The data below holds a line containing "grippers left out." and a line containing "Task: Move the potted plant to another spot"; please quote exactly those two lines and every line between them, and nothing else.

§ **Given material**:
=== Begin Enclosure ===

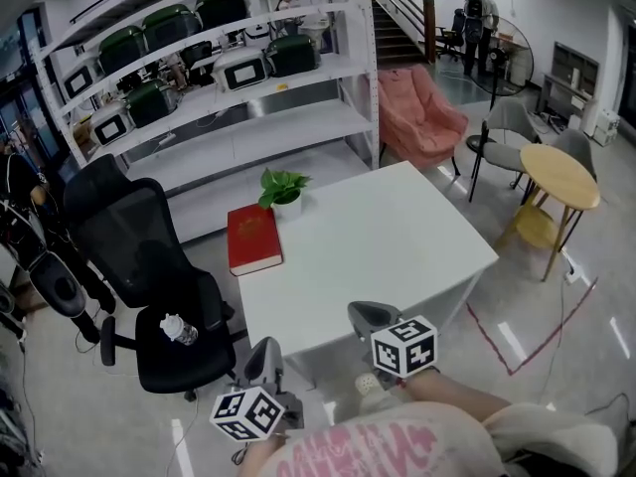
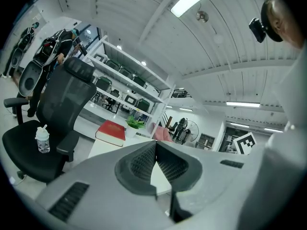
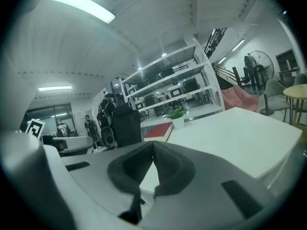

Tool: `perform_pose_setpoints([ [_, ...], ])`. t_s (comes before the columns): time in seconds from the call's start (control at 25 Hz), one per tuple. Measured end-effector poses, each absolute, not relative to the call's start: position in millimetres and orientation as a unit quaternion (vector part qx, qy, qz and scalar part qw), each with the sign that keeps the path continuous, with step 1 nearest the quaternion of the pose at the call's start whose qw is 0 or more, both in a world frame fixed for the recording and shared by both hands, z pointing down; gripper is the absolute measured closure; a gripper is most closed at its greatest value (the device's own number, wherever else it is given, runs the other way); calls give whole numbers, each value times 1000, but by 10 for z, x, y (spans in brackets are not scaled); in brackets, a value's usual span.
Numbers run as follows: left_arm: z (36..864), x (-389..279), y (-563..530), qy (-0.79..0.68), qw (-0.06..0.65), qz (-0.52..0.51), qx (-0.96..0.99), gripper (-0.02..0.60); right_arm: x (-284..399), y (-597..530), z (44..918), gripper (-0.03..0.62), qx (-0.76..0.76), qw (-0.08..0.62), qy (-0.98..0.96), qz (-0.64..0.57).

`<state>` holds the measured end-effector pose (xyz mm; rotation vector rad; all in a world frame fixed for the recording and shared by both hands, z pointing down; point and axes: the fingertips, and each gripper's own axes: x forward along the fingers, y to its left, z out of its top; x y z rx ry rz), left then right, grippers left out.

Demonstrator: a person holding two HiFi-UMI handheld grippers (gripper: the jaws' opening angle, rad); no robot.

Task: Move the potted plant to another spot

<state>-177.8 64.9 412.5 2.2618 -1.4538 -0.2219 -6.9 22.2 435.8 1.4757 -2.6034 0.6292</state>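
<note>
A small potted plant (image 1: 283,189) with green leaves in a white pot stands at the far left corner of the white table (image 1: 397,246), beside a red book (image 1: 252,238). The plant (image 2: 135,123) also shows small in the left gripper view, and in the right gripper view the plant (image 3: 177,116) stands far off. My left gripper (image 1: 262,357) hangs below the table's near edge, jaws together, nothing in them. My right gripper (image 1: 366,316) is at the near edge, jaws pressed together and empty. Both are far from the plant.
A black office chair (image 1: 149,286) with a small bottle (image 1: 178,329) on its seat stands left of the table. White shelving (image 1: 219,78) with appliances is behind. A pink armchair (image 1: 419,112), grey chairs and a round wooden table (image 1: 560,177) stand to the right.
</note>
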Motion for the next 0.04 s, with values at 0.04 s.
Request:
perform_pose_setpoints([
  [0.04, 4132, -1778, 654, -526, 221, -81, 817, 580, -73, 224, 4352, 588, 481, 43, -851, 205],
])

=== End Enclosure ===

§ **Answer section**:
`<state>` holds the measured end-effector pose (xyz mm; rotation vector rad; all in a world frame fixed for the recording and shared by both hands, z pointing down; point and axes: the fingertips, and each gripper's own axes: x forward along the fingers, y to its left, z out of its top; x y z rx ry rz), left then right, grippers left out.

Demonstrator: a person holding two HiFi-UMI handheld grippers (gripper: the jaws' opening angle, rad); no robot.

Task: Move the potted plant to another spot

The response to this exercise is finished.